Peace through “threat weapons of deterrence” is, arguably, not real peace. Assertiveness might have been a better way to put it, but that’s a questionable criterion for judging someone’s peacemaking qualities. Not only that, but there’s a considerable amount of difference between the vigorous efforts of Malala Yousafzai to obtain human rights for girls — despite getting critically injured by the Taliban — and Donald Trump’s multiple statements that he is going to “bomb the hell out of ISIS.”
Trump’s foreign policy plans, while direct, do not seem to prioritize peaceful relations with other nations. Rather, he hopes to “build a wall” to keep out undocumented immigrants from Mexico, and proceed to make Mexico pay for it. He accuses Mexico of using illegal immigration to export their own criminals. He also calls Syrian refugees a “Trojan Horse” of potential threats, saying that the refugees could create “another problem” in America.
I don't know about you, but to me, this doesn’t make Mr. Trump seem like someone particularly peace-loving. It certainly doesn't seem like he's reducing standing armies, as Alfred Nobel wished — Trump plans to put troops on the ground to fight Islamic State militants. Trump may hold some foreign policy views that his supporters believe will solve international problems, but it remains that these proposed solutions aren’t what I would call peaceful. It seems that the Nobel Peace Prize team agrees.

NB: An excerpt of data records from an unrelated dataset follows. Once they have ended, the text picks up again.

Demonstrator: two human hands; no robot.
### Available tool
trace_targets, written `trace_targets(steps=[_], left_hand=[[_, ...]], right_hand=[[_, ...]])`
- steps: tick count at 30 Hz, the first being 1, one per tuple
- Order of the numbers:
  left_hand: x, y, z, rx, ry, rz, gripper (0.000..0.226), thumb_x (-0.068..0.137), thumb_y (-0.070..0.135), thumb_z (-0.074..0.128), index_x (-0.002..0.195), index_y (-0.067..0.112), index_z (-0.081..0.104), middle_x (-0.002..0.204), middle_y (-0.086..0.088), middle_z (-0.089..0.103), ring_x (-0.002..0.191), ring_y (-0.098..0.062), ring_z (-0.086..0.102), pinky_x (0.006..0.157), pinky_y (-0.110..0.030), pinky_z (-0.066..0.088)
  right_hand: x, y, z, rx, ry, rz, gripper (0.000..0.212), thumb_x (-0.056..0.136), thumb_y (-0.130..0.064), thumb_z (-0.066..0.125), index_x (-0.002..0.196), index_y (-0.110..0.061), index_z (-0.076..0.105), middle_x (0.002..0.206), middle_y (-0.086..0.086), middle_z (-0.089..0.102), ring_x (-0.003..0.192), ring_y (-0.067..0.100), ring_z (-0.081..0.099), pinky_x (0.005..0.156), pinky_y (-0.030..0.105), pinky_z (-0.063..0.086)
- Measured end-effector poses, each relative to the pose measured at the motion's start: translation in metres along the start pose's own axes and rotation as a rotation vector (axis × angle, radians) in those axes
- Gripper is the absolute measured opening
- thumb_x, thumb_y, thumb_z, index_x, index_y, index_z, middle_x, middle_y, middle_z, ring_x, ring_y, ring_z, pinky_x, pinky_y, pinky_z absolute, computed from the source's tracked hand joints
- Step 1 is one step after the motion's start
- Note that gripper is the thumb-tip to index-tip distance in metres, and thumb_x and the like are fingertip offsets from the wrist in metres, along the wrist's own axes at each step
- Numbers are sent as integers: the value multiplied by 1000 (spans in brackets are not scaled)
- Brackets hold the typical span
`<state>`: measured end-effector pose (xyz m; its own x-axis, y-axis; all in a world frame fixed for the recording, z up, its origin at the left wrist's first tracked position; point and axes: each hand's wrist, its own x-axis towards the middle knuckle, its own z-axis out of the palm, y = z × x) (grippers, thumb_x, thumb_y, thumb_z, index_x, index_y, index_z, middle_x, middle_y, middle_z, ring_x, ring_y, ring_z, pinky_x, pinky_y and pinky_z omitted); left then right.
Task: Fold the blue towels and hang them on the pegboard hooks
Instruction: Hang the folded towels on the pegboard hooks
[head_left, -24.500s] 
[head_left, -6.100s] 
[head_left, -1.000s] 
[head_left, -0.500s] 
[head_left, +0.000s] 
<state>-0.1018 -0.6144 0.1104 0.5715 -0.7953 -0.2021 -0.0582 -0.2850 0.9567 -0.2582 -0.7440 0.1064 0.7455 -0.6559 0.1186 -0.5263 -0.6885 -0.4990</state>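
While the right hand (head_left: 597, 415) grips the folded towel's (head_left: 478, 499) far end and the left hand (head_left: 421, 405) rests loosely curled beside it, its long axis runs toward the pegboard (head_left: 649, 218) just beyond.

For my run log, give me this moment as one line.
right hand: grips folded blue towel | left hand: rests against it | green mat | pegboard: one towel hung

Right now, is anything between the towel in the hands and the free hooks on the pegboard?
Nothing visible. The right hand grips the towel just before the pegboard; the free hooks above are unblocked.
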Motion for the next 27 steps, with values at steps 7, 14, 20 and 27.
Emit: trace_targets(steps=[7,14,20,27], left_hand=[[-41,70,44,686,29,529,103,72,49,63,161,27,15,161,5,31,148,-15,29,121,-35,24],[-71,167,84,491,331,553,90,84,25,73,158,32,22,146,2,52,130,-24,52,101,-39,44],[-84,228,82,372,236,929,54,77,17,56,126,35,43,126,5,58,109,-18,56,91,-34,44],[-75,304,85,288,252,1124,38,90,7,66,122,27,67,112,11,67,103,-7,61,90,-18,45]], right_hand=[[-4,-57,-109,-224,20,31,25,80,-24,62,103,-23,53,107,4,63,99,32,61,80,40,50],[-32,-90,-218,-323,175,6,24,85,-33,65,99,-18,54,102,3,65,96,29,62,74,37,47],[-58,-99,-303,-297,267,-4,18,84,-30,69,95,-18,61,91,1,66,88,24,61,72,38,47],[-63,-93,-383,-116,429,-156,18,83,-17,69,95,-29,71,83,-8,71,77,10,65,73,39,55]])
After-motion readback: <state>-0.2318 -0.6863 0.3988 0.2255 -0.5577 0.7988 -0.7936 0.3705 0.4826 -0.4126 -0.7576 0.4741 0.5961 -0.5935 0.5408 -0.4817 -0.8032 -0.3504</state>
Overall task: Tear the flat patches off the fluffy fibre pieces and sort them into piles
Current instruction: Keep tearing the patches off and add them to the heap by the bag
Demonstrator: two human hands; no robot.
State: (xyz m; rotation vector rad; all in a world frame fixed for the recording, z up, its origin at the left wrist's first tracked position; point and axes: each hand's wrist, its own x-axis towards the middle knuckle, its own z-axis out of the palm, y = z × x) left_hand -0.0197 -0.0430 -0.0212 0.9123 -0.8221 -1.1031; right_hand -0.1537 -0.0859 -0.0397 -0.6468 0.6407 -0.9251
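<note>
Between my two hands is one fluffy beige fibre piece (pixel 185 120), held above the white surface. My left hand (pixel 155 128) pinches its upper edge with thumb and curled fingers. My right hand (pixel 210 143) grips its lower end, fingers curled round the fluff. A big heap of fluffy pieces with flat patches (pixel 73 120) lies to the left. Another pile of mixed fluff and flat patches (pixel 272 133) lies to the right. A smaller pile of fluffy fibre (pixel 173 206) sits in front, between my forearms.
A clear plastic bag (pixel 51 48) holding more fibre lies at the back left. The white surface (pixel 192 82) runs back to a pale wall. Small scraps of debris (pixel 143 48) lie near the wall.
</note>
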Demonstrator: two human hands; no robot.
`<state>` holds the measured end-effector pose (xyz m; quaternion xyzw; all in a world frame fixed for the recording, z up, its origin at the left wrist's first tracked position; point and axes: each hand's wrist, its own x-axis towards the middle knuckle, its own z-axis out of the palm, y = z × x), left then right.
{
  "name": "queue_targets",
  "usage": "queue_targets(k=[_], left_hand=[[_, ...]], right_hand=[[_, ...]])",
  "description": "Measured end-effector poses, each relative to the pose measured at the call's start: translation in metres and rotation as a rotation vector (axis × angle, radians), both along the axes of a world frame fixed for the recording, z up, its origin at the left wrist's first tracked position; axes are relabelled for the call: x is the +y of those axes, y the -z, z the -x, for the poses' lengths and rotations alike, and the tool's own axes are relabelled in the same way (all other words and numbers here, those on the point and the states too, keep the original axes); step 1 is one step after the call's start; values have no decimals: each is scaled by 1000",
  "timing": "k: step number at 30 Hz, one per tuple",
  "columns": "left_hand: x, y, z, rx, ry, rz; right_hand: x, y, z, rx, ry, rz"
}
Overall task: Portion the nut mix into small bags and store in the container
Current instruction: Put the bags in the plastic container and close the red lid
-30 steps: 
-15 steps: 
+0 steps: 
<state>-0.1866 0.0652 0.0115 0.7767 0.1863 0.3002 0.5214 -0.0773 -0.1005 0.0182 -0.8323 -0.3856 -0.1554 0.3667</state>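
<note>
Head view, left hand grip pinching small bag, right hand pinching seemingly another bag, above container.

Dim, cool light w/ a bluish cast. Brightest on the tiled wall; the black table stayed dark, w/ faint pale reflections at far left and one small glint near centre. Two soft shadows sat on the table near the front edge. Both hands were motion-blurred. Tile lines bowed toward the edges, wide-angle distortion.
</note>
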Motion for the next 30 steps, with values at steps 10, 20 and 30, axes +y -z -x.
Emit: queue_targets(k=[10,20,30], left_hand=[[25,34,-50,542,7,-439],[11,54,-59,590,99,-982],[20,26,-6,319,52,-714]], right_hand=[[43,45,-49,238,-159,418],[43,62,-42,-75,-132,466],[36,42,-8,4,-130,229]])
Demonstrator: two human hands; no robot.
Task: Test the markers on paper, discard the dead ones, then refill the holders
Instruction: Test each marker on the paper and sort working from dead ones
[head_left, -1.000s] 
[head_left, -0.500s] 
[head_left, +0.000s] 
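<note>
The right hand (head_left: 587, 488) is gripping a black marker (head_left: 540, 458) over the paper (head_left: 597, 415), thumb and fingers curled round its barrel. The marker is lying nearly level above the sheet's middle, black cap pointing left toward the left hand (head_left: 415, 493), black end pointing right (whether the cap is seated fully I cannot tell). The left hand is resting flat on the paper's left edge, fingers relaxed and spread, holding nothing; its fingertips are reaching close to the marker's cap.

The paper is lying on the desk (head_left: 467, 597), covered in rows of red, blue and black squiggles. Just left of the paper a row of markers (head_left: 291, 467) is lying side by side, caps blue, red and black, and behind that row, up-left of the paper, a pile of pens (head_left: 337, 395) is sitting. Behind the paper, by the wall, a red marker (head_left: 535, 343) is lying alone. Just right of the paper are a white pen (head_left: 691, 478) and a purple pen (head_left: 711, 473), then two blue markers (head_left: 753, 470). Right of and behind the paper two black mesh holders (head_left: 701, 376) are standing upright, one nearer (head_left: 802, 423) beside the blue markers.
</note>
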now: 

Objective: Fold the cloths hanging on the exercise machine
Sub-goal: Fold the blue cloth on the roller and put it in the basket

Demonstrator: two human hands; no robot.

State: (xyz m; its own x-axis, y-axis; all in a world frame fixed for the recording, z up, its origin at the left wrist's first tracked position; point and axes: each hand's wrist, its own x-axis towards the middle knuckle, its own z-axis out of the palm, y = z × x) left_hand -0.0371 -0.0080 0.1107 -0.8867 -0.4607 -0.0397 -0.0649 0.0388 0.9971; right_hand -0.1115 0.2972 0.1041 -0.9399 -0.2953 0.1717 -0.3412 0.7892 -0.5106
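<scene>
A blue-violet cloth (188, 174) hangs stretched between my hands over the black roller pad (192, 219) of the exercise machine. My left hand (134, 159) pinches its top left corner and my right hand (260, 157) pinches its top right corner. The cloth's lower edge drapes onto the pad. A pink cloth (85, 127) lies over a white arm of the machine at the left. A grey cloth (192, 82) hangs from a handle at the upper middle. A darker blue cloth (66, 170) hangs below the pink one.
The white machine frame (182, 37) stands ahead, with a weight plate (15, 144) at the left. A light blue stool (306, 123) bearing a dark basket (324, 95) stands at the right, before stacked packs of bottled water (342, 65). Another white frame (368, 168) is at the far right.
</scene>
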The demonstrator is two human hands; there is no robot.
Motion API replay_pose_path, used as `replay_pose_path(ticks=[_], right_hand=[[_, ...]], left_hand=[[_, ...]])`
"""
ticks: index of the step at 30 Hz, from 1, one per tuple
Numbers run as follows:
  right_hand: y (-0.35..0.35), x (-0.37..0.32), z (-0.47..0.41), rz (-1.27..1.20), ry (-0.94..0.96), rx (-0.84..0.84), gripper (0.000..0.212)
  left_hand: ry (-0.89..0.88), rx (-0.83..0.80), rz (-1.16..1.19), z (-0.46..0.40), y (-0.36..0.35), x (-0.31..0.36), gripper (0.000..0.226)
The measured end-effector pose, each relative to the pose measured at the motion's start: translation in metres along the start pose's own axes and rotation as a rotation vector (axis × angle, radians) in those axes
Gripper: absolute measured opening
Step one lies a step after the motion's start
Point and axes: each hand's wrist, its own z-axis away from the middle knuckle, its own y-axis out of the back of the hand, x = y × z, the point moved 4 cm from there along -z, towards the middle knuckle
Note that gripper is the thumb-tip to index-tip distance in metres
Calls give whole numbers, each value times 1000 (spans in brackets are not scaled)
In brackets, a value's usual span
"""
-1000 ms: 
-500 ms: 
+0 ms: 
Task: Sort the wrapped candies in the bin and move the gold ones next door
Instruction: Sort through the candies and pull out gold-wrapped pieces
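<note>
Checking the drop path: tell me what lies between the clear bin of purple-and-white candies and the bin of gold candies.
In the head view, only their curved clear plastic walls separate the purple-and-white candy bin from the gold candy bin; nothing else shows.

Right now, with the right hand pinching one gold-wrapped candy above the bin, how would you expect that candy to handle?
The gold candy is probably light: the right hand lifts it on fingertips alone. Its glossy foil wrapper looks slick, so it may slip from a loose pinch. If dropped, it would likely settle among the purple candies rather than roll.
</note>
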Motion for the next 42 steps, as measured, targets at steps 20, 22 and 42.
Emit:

This isn’t the first time someone largely controversial has been nominated for the Nobel; Vladimir Putin and Adolf Hitler have both been nominated in the past, but evidently never won the Prize. Thankfully, as was the case with Hitler and Putin, the Nobel evaluating team aren’t considering Trump as a front-runner for the Nobel Peace Prize. Instead, among the nominees with the highest chances are Edward Snowden and some nuclear negotiators between the U.S. and Iran. No matter who wins the Prize, though, it looks like they won’t have a strange blond cloud of hair and a penchant for the word China.